I’m in final revisions on the AMA book, so my focus here is shifting for the next five weeks or so; expect to see some musings on the book’s themes, and new stories getting inserted at the last minute. But I’m unlikely to be following the news quite so closely, and there will be silences.

In the meantime, seek out the movie above if you can. Between his traumatized World War II vet dad, his time at military school (see left),  and his proud history at GI coffeehouses, one can’t imagine someone better to provide this book with its title than Philip David Ochs.

Can you handle the truth? A guest post from Jane Fonda

The role of Jane Fonda in the Vietnam-era GI movement has always deeply intrigued me, but I had no idea she’d been turned anti-war after meeting deserters in Paris. The fuller story fascinates.

I’ve long known the “Hanoi Jane” stuff was a smear job. Now, in “The Truth About My Trip to Hanoi,” which she explicitly asked be reposted,  Fonda gives the fullest description yet of her role before her Vietnam trip as well as what happened to create the infamous photo.  It’s a story that deserves far, far broader circulation. And someday, I hope to talk to Fonda about the GI Rights Hotline.

I grew up during World War II. My childhood was influenced by the roles my father played in his movies. Whether Abraham Lincoln or Tom Joad in the Grapes of Wrath, his characters communicated certain values which I try to carry with me to this day. I remember saying goodbye to my father the night he left to join the Navy. He didn’t have to. He was older than other servicemen and had a family to support but he wanted to be a part of the fight against fascism, not just make movies about it. I admired this about him. I grew up with a deep belief that wherever our troops fought, they were on the side of the angels.

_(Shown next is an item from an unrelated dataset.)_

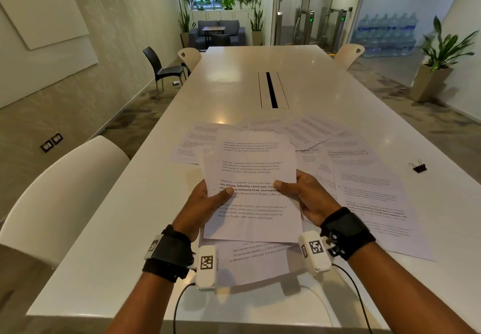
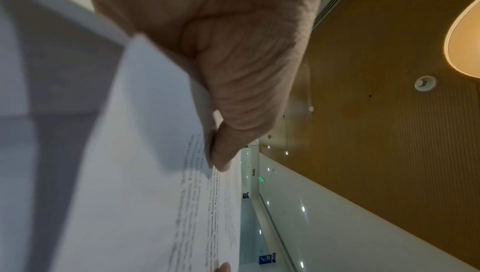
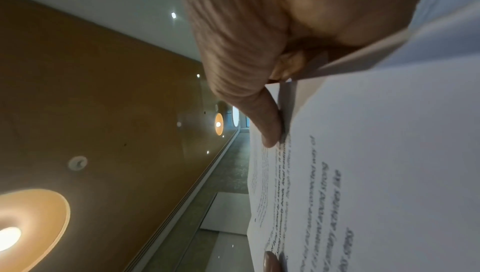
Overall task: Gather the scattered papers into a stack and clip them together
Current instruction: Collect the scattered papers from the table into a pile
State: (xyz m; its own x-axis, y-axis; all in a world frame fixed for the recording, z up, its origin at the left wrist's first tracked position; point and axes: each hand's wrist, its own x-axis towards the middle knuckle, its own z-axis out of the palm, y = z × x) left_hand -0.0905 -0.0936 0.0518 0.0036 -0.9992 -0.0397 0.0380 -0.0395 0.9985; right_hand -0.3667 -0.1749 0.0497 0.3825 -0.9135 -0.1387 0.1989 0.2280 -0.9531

For the first 8 years of the Vietnam War I lived in France. I was married to the French film director, Roger Vadim and had my first child. The French had been defeated in their own war against Vietnam a decade before our country went to war there, so when I heard, over and over, French people criticizing our country for our Vietnam War I hated it. I viewed it as sour grapes. I refused to believe we could be doing anything wrong there.

It wasn’t until I began to meet American servicemen who had been in Vietnam and had come to Paris as resisters that I realized I needed to learn more.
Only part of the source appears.